第十二話 向井さんパースペクティブ

 誰かの秘密を本人以外の口から聞いてしまうのは悪いことでしょうか。その誰かのあずかり知らぬところでその人のことを調べ回ることは――。住人を監視し続けているわたしがそんなことに気を揉むのもおかしなことかもしれないけど。


 汀ちゃんは昨日、今日と元気がありません。至くんだってもちろん気がついているのでしょうが、それに関しては何も話してはいないみたいです。わたしも四六時中ずっと監視しているというわけではないので分かりませんが、それでも至くんはおせっかいされることを嫌がります。だから汀ちゃんのことに関してだって、むやみに踏み込むようなことはしないでしょう。


 誰かが困っているときに力になってあげたいと思っても、それが余計に重荷になってしまう場合があります。特に親みたいな、家族みたいな、距離を置くことが難しい関係にある人が訳知り顔で価値観を押し付けるようなことになると、あるとき限界を迎え、ついには暴発してしまう。不登校児童はそういう風にして事件を起こしてしまうみたいです。


 名字は不明。名前は汀。中学二年生。両親は焼死で、出火原因は息子の放火。


その息子は高校生くらいでしょう。越してきたのはひと月ほど前。おそらく、本間至の異母兄弟。汀ちゃんの前の学校は知らないけれども、市内か周辺という可能性が高いように思われます。至くんの祖父母も市内に住んでいるわけだし、きっと至くんのお母さんだって越してきたものではないでしょう。至くんと母親の年齢を考えれば、母親――つまり和美さんは未成年の時に汀ちゃんの父親と関係を持ってます。となるとお父さんも地元の人だと考えるのが自然なことのように思われます。


 ネット上には情報が多すぎて火事だとか殺人というワードだけで事件を絞り込むには難しいものがあります。それに全ての事件が記事にされているというわけでもありません。でも、いじめや少年犯罪、家族殺となると注目度は高くて、その手の事件ばかりを集めたサイトがいくつか見つかりました。


   * * *


 二日午前五時二十五分ごろ、佐倉市津川町の医師、久保柿邦彦さん(四十)方から出火し、木造二階建て住宅約百十平方メートルを全焼、一階から男性二人、女性一人の遺体が見つかった。一家は四人家族で、長女(十四)は逃げ出して無事だった。


 県警は、逃げ延びた長女の証言と状況から、長男が一階部分に灯油を撒き、自らも灯油をかぶって火をつけ、無理心中を図ったものと見て調べを続けている。遺体は連絡が取れていない久保柿邦彦さん(四十)、恭子さん(三十九)、高校二年の長男(十六)とみて確認を急いでいる。


 二階から飛び降りた長女を保護したという男性(五十二)は「兄と両親がまだ中に居るらしいことは分かったが、火の回りが速く、手が出せなかった」と話した。


 長女は、長男は不登校を続けており、家庭内でもトラブルがあったと話している。


   * * *


 目立たないポジションの男子生徒なんかが、こういうものを拾ってくるものです。それを仲間に見せると、お前パソコン詳しいな、なんて注目を集めるのです。
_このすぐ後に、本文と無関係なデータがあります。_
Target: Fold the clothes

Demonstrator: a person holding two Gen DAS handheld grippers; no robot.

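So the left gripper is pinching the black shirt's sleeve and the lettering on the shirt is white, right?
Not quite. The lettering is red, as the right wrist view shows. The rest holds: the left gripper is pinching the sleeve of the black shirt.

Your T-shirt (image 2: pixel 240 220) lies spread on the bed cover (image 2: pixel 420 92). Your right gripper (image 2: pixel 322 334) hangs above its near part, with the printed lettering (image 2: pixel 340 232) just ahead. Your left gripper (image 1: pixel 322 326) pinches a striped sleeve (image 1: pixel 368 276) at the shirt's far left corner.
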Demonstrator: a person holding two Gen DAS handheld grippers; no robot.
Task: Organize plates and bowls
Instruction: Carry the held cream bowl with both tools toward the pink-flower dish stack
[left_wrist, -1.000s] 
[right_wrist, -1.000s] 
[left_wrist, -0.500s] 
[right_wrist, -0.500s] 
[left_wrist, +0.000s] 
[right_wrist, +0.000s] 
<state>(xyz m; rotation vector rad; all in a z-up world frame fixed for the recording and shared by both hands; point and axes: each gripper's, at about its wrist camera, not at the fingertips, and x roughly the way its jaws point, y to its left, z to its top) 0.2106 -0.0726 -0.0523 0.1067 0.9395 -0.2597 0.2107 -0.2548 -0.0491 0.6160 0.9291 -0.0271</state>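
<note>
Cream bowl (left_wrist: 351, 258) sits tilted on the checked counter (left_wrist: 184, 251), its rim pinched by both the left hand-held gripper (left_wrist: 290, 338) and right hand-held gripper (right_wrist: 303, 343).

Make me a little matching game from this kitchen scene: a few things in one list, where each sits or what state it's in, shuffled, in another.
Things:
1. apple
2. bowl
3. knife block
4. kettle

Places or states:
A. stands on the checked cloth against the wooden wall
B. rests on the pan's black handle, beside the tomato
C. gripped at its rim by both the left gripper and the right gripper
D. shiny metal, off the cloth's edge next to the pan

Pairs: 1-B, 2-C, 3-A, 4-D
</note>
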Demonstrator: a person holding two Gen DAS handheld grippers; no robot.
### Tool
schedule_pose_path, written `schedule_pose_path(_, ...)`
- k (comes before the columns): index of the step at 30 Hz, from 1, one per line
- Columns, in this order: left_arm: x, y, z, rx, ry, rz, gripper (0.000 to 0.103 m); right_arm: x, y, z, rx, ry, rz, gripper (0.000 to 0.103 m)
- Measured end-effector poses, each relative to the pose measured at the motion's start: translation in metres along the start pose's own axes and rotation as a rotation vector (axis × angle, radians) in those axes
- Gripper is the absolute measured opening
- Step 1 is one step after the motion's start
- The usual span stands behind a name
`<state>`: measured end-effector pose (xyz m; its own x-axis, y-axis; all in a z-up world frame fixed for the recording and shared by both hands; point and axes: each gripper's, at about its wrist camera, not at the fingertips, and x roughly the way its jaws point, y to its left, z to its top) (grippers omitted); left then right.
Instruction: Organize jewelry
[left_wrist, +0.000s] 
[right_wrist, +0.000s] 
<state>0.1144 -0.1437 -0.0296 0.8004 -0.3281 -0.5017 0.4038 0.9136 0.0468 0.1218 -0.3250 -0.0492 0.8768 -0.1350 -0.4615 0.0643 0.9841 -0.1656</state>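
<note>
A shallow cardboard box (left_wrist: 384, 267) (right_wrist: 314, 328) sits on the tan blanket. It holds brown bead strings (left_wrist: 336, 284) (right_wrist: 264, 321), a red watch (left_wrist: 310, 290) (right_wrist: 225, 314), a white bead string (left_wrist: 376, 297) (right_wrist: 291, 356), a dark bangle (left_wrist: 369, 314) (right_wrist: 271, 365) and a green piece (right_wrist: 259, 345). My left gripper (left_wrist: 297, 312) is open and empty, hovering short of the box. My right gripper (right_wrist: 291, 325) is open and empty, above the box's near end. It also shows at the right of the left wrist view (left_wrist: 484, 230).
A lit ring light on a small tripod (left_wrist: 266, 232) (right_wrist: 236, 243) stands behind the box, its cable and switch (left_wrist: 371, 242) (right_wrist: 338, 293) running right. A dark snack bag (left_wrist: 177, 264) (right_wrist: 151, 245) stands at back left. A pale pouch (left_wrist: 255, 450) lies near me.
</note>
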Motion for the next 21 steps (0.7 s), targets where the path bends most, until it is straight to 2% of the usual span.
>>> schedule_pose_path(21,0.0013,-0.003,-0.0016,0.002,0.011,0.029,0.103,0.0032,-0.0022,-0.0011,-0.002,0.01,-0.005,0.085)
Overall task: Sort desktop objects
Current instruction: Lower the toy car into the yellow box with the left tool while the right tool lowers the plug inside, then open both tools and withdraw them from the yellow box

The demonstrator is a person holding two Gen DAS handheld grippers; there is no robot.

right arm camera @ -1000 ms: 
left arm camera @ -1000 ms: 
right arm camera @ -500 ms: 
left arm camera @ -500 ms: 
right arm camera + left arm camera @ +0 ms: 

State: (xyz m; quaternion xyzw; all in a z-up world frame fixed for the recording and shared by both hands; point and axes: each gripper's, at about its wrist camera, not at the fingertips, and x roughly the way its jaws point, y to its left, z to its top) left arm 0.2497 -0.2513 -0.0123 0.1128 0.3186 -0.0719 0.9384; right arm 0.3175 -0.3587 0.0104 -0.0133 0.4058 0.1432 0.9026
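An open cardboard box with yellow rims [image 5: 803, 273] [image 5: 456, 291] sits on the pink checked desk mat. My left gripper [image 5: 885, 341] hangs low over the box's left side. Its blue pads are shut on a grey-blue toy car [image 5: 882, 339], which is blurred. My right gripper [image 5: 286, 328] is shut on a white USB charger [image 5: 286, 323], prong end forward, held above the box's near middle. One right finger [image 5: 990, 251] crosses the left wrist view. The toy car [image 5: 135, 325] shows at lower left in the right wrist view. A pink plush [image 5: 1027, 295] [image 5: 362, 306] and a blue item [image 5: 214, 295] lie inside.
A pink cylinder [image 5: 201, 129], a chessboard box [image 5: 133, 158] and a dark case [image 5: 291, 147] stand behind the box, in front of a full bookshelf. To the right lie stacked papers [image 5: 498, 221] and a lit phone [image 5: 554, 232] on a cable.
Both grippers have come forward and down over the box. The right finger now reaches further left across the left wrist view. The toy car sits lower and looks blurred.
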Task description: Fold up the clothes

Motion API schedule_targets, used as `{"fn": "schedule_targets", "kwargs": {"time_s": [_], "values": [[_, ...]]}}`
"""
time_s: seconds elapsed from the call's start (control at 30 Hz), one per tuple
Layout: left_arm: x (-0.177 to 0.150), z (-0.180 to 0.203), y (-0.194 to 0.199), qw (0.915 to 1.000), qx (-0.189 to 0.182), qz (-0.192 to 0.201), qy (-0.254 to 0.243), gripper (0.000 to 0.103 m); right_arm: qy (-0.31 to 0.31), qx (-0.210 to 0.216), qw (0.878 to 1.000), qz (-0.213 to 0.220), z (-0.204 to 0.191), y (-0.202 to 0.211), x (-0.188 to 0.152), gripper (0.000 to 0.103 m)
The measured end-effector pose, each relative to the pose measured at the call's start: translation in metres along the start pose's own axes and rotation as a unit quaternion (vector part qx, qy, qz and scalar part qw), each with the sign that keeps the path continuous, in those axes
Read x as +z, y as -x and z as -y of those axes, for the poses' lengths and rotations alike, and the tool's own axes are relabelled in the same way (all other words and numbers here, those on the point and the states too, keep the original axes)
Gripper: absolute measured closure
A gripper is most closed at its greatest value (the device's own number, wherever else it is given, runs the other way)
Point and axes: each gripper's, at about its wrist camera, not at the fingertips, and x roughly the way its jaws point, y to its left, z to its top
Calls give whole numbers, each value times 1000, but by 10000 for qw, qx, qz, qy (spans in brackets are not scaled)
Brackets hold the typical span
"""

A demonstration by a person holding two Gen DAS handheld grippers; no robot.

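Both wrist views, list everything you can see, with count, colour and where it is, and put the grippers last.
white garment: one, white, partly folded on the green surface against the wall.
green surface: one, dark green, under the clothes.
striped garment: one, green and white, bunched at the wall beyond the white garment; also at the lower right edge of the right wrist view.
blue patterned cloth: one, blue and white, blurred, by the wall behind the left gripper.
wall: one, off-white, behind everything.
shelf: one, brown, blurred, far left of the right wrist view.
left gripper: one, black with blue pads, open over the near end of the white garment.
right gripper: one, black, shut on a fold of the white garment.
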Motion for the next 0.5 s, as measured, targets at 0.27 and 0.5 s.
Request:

「すげー、おまえハッカーだな」「こえー、お前実はアノニマスとかに所属してるんだろ」なんて言われて初めてその目立たない男子は束の間の安堵を手にするのです。


 学校生活というのは人気に支配された椅子取りゲームのようなものです。人気のない者は自分のポジションを確保するために、場合によっては人を傷つけたり、誰かを攻撃したりする必要に迫られます。露骨ないじめでなくとも誰かをスケープゴートにしているものなのです。競争に参加しなければ居場所を失うことになるのですから。うまく行かない人間関係にいじけてしまうとなおさらで、そうなってしまうと不登校になるか、でなくとも一人で給食を食べる羽目になります。


 ところで、人気のある人は学校生活に必死になる必要はありません。汀ちゃんも、やはり椅子取りの学校生活に必死になるタイプではありません。自分のポジションよりも人のことをよく見ているし、人のことばかり考えているようです。面倒見がよくて、そういうのは子供っぽい男の子たちからは好かれないかもしれないけど、わたしは好きです。つらい過去を背負っているはずなのに、ものすごく前向きに見えました。


 でも本当はそれゆえに無理をしていたのかもしれません。思い返して見れば、汀ちゃんは家族のあり方のようなものに極端に執着している節があります。汀ちゃんは不登校の兄をどんな風に見ていたのでしょうか。